她纤细的手指搭在一位老妇的腕上,袖袍微动间,无人察觉到,一个只有她能看见的虚拟面板已悄然展开,无菌纱布与一次性银针已从系统空间内取出,被巧妙地藏于针包之中。
在外人看来,她只是从一个古朴的木盒中取出几根细长的银针,在点燃的檀香上燎过,口中念念有词,仿佛在举行某种古老的仪式。
“此乃鬼手门祭针之法,以香火祛除邪秽,方能通神明,愈沉疴。”她声音清冷,却带着一股不容置疑的威严。
那患了十年偏头痛的吴大娘,在几针下去后,只觉一股清凉之气直冲脑海,盘踞多年的剧痛竟如潮水般退去。
她激动得老泪纵横,当场就要下跪。
紧接着,一个被家人扶来的少年阿牛,右眼角膜浑浊,几近失明。
云苏微让胡百味点燃一炉气味浓郁的安神香,霎时间,浓郁的烟雾缭绕在诊案周围,巧妙地遮蔽了大部分视线。
烟雾之中,一束微不可见的幽蓝光芒(紫外线灯)一闪而逝,精准地照射在阿牛的眼部。
云苏微手中银针翻飞,快如鬼魅,完成了角膜的清创与修复。
全程不见一丝血污,不过一炷香的功夫,阿牛眼前的模糊世界竟奇迹般地清晰起来。
“看见了!我看见了!”
围观的人群爆发出一阵惊天动地的欢呼,几乎要将医馆的屋顶掀翻。
“神迹!这简直是神迹啊!”“活菩萨下凡了!”
消息长了翅膀似的,飞速传遍了整个坊市,越来越多的人朝着苏济堂涌来。
午时刚过,正值人声鼎沸之际,一声凄厉的惨嚎划破了和谐的气氛。
“庸医害人啊!大家快来看啊!”
只见一个衣衫褴褛的流民,在几个面露凶相的地痞的簇拥下,一瘸一拐地闯了进来。
他猛地掀开自己的裤管,一股令人作呕的恶臭瞬间弥漫开来。
那条腿上,一个碗口大的疮口腐肉外翻,黄绿色的脓液混着黑血不住地往下淌,甚至能隐约看到森森白骨。
人群发出一阵惊恐的抽气声,纷纷掩鼻后退。
一名身穿太医服饰的中年男子从人群中走出,正是杜元化的心腹李太医。
他故作惊愕地看了一眼,随即转向云苏微,嘴角挂着一丝不易察觉的冷笑:“王妃娘娘,此症毒入筋骨,腐肉连筋,便是立刻截肢,尚有七分性命之忧。
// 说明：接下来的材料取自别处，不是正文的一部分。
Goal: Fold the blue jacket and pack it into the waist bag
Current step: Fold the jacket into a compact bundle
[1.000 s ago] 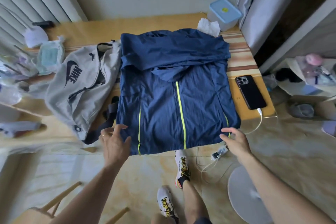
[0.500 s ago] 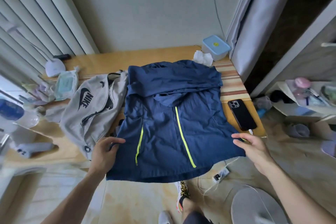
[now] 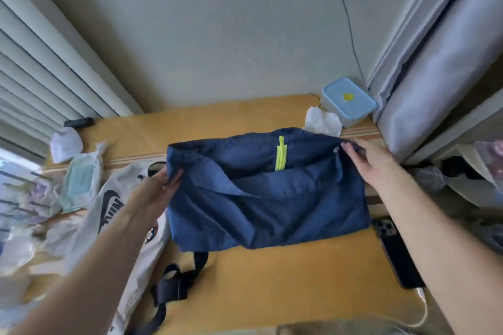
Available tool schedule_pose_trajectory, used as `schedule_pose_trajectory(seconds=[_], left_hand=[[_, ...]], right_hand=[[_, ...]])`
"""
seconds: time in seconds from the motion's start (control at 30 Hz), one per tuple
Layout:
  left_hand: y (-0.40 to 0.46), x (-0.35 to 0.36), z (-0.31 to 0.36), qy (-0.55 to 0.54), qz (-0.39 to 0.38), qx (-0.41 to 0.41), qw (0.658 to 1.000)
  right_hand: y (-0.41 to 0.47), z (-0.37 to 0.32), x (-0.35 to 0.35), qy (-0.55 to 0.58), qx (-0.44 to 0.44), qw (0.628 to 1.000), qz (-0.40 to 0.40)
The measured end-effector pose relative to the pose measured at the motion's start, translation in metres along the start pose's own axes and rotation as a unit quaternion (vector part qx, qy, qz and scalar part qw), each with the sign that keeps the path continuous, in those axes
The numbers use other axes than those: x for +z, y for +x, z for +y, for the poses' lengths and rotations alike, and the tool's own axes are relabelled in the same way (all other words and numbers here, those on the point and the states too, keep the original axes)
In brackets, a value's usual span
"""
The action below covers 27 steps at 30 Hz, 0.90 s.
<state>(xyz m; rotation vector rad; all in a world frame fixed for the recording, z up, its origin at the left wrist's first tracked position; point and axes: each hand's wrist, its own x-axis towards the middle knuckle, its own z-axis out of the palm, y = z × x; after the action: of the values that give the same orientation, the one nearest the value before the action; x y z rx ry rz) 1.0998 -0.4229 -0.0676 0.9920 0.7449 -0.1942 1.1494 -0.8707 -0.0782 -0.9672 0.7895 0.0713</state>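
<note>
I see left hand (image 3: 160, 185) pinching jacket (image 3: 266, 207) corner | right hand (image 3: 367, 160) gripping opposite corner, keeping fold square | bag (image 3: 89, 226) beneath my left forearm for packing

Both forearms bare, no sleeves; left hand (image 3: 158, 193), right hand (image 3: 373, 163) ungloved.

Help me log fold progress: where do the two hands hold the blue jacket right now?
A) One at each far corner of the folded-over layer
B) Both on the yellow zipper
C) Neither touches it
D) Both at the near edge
A: the left hand pinches one far corner of the blue jacket and the right hand holds the opposite one.
</note>
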Motion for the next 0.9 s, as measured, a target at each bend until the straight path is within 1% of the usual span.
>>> schedule_pose_trajectory(seconds=[0.07, 0.1, 0.13, 0.17, 0.2, 0.23, 0.27, 0.3, 0.33, 0.37, 0.4, 0.47, 0.5, 0.6, 0.67, 0.7, 0.73, 0.8, 0.87, 0.9], left_hand=[[0.039, 0.015, 0.003, 0.066, 0.045, 0.033, 0.996], [0.054, 0.021, 0.001, 0.119, 0.085, 0.044, 0.988], [0.068, 0.023, -0.003, 0.184, 0.127, 0.055, 0.973], [0.078, 0.024, -0.008, 0.260, 0.166, 0.061, 0.949], [0.089, 0.021, -0.015, 0.330, 0.189, 0.068, 0.922], [0.094, 0.020, -0.021, 0.389, 0.194, 0.076, 0.897], [0.101, 0.016, -0.027, 0.451, 0.198, 0.088, 0.866], [0.106, 0.012, -0.031, 0.517, 0.203, 0.101, 0.826], [0.111, 0.009, -0.035, 0.567, 0.213, 0.115, 0.787], [0.116, 0.007, -0.037, 0.595, 0.223, 0.123, 0.762], [0.120, 0.006, -0.038, 0.600, 0.232, 0.133, 0.754], [0.123, 0.008, -0.037, 0.579, 0.243, 0.151, 0.763], [0.122, 0.008, -0.036, 0.570, 0.246, 0.167, 0.766], [0.110, 0.006, -0.037, 0.543, 0.260, 0.208, 0.771], [0.093, 0.003, -0.044, 0.542, 0.257, 0.185, 0.779], [0.082, 0.001, -0.048, 0.554, 0.254, 0.160, 0.777], [0.071, -0.001, -0.054, 0.571, 0.251, 0.134, 0.770], [0.047, -0.003, -0.064, 0.589, 0.248, 0.088, 0.764], [0.026, -0.003, -0.074, 0.587, 0.260, 0.057, 0.765], [0.016, -0.001, -0.076, 0.577, 0.271, 0.046, 0.769]], right_hand=[[0.033, 0.003, 0.020, -0.086, -0.058, 0.994, 0.020], [0.048, 0.009, 0.027, -0.153, -0.096, 0.983, 0.039], [0.060, 0.017, 0.029, -0.270, -0.150, 0.950, 0.042], [0.067, 0.026, 0.032, -0.408, -0.197, 0.891, 0.020], [0.073, 0.037, 0.033, -0.533, -0.232, 0.813, -0.026], [0.082, 0.048, 0.030, -0.636, -0.262, 0.722, -0.071], [0.092, 0.056, 0.028, -0.711, -0.283, 0.637, -0.093], [0.100, 0.062, 0.025, -0.753, -0.291, 0.581, -0.100], [0.110, 0.065, 0.022, -0.771, -0.286, 0.562, -0.092], [0.115, 0.066, 0.022, -0.766, -0.279, 0.573, -0.078], [0.120, 0.064, 0.023, -0.748, -0.272, 0.602, -0.065], [0.128, 0.061, 0.026, -0.710, -0.266, 0.651, -0.027], [0.131, 0.057, 0.027, -0.698, -0.265, 0.665, -0.001], [0.137, 0.041, 0.027, -0.656, -0.285, 0.690, 0.110], [0.126, 0.033, 0.030, -0.637, -0.339, 0.672, 0.167], [0.113, 0.033, 0.036, -0.629, -0.371, 0.663, 0.168], [0.096, 0.038, 0.043, -0.625, -0.397, 0.656, 0.145], [0.059, 0.064, 0.057, -0.641, -0.426, 0.636, 0.056], [0.026, 0.105, 0.069, -0.673, -0.426, 0.603, -0.043], [0.016, 0.127, 0.073, -0.689, -0.421, 0.584, -0.080]])
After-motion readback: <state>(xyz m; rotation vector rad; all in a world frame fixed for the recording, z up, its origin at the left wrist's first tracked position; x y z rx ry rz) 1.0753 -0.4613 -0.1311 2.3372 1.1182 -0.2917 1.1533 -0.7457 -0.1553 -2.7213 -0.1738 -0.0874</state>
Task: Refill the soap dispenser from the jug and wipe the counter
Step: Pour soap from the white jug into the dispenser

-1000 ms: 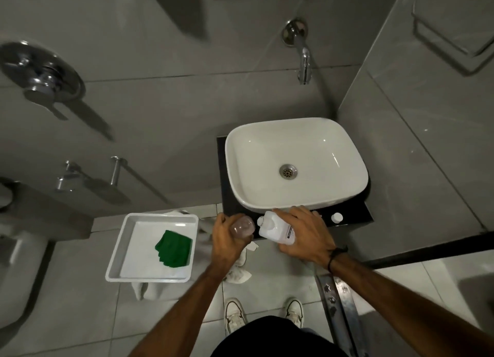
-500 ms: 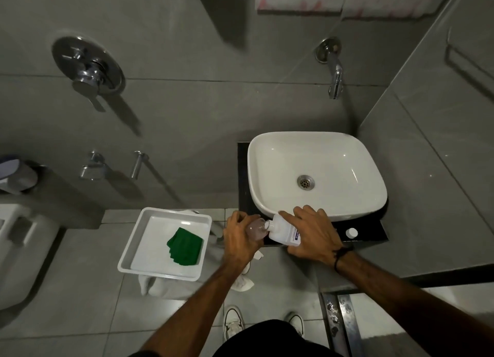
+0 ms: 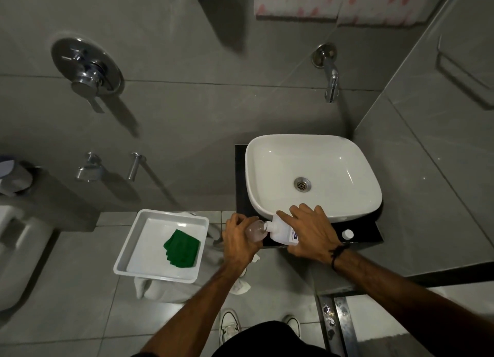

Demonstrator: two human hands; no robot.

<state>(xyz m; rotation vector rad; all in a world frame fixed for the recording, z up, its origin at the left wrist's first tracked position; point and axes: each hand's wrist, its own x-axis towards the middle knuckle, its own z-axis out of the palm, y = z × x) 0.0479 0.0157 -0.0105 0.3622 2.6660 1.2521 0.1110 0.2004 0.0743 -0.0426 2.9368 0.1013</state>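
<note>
My left hand (image 3: 238, 239) grips a clear soap dispenser bottle (image 3: 254, 231) at the front left corner of the black counter (image 3: 363, 236). My right hand (image 3: 307, 233) holds a white jug (image 3: 280, 229) with a blue label, tipped on its side. The jug's neck meets the mouth of the dispenser bottle. A small white cap (image 3: 348, 233) lies on the counter to the right of my right hand. A folded green cloth (image 3: 183, 248) lies in a white tray (image 3: 139, 247) to the left of the counter.
A white basin (image 3: 315, 153) fills most of the counter, with a wall tap (image 3: 330, 73) above it. The tray rests on a white stand over the tiled floor. A toilet (image 3: 21, 252) is at the far left. My shoes (image 3: 228, 326) show below.
The jug has tipped further until its neck reached the dispenser's mouth. The camera view has shifted so the basin sits more to the right and lower.
</note>
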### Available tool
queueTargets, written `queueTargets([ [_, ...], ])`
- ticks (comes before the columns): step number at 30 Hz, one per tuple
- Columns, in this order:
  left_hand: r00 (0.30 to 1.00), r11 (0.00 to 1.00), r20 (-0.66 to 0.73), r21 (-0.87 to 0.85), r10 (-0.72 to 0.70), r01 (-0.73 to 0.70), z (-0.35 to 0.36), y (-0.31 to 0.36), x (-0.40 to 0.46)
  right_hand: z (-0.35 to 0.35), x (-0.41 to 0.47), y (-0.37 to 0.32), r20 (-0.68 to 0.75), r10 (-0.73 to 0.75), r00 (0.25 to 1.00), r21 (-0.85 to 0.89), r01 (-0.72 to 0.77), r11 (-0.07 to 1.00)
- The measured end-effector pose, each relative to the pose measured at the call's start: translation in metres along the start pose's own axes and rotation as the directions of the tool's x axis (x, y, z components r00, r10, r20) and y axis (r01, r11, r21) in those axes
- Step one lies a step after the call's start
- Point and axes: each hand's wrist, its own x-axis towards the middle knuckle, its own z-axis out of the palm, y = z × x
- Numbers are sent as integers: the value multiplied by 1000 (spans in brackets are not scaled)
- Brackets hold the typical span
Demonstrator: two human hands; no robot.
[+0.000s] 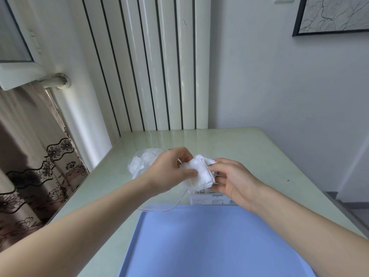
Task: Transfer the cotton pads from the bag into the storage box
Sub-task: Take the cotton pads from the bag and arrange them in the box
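A stack of white square cotton pads [199, 173] is held in the air between both hands over the table. My left hand [169, 169] pinches the stack's left side with thumb and fingers. My right hand [231, 180] grips its right side, fingers curled around the edge. Behind my left hand lies a clear plastic bag [142, 161] with more white pads inside. A clear storage box [209, 198] with a printed label sits under my right hand, mostly hidden by it.
A blue mat [209, 242] covers the near part of the pale green table [259, 156]. A white radiator [159, 66] stands behind the table, a patterned curtain [40, 166] hangs at the left, and a wall is at the right.
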Motion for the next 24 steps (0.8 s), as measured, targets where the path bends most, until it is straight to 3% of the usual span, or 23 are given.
queueTargets([
  [6,998,995,64,-94,-30,36,-4,3,0,0,0,2,-10,-8,1000,42,8,999],
  [14,997,976,74,-211,-31,46,-10,1,-2,-8,6,4,-128,-30,991,104,43,994],
  [24,983,989,182,-136,-28,53,-6,-2,0,-7,11,10,-76,-30,997,-4,30,1000],
])
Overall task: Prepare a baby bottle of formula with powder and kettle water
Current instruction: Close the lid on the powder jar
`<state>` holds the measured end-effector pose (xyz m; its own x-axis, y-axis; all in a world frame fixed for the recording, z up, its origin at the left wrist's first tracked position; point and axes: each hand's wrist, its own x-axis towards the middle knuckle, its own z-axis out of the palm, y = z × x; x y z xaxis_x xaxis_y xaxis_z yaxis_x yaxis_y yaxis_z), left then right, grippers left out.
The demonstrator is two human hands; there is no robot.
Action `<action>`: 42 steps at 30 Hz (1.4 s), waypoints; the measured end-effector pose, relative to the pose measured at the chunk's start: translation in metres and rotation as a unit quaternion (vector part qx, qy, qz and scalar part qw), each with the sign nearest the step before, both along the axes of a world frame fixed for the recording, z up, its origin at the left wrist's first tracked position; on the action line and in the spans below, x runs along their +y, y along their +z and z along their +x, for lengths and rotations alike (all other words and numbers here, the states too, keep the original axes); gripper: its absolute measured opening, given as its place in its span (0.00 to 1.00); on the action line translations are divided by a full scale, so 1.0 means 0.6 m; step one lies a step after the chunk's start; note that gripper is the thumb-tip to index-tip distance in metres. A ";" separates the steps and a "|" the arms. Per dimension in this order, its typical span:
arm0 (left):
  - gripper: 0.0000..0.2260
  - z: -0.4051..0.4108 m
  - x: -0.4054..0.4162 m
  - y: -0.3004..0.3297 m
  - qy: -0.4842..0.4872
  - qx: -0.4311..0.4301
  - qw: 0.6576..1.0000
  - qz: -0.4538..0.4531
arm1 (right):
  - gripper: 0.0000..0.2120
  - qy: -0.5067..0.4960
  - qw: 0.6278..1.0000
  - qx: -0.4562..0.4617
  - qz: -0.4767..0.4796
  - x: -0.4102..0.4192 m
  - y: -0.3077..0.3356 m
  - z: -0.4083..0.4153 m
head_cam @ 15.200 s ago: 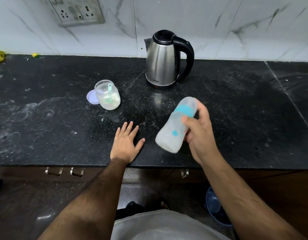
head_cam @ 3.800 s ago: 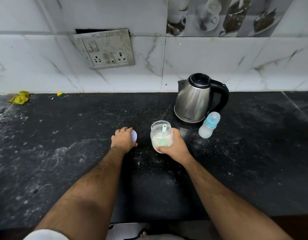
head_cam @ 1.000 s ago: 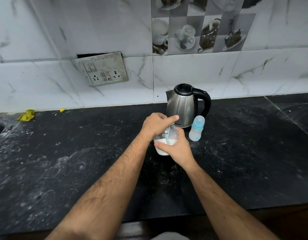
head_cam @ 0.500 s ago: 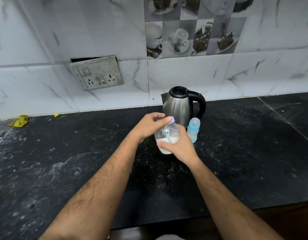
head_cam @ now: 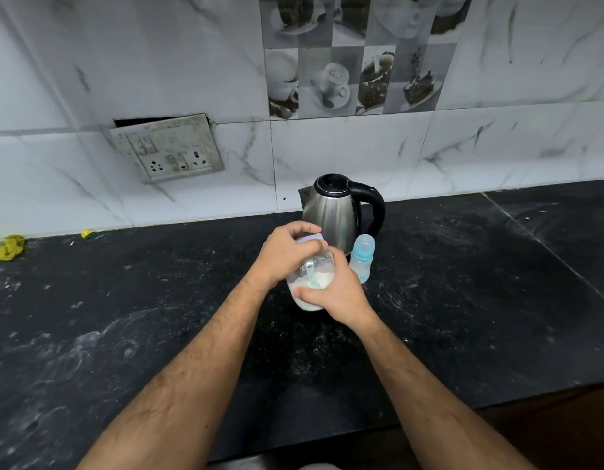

你这等江湖术士,也敢放言能治?”
他声音洪亮,字字诛心,分明是要将云苏微架在火上烤。
然而,云苏微却连眼皮都未曾抬一下,只是平静地道:“扶他过来。”
她不顾那扑鼻的恶臭,伸出两根白皙如玉的手指,轻轻搭在了流民的脚踝处。
指尖触碰的瞬间,系统面板上的数据飞速刷新:“组织坏疽(初期),检测到金黄色葡萄球菌、绿脓杆菌等多重耐药菌感染。生命体征平稳,肌肉组织仍有活性。”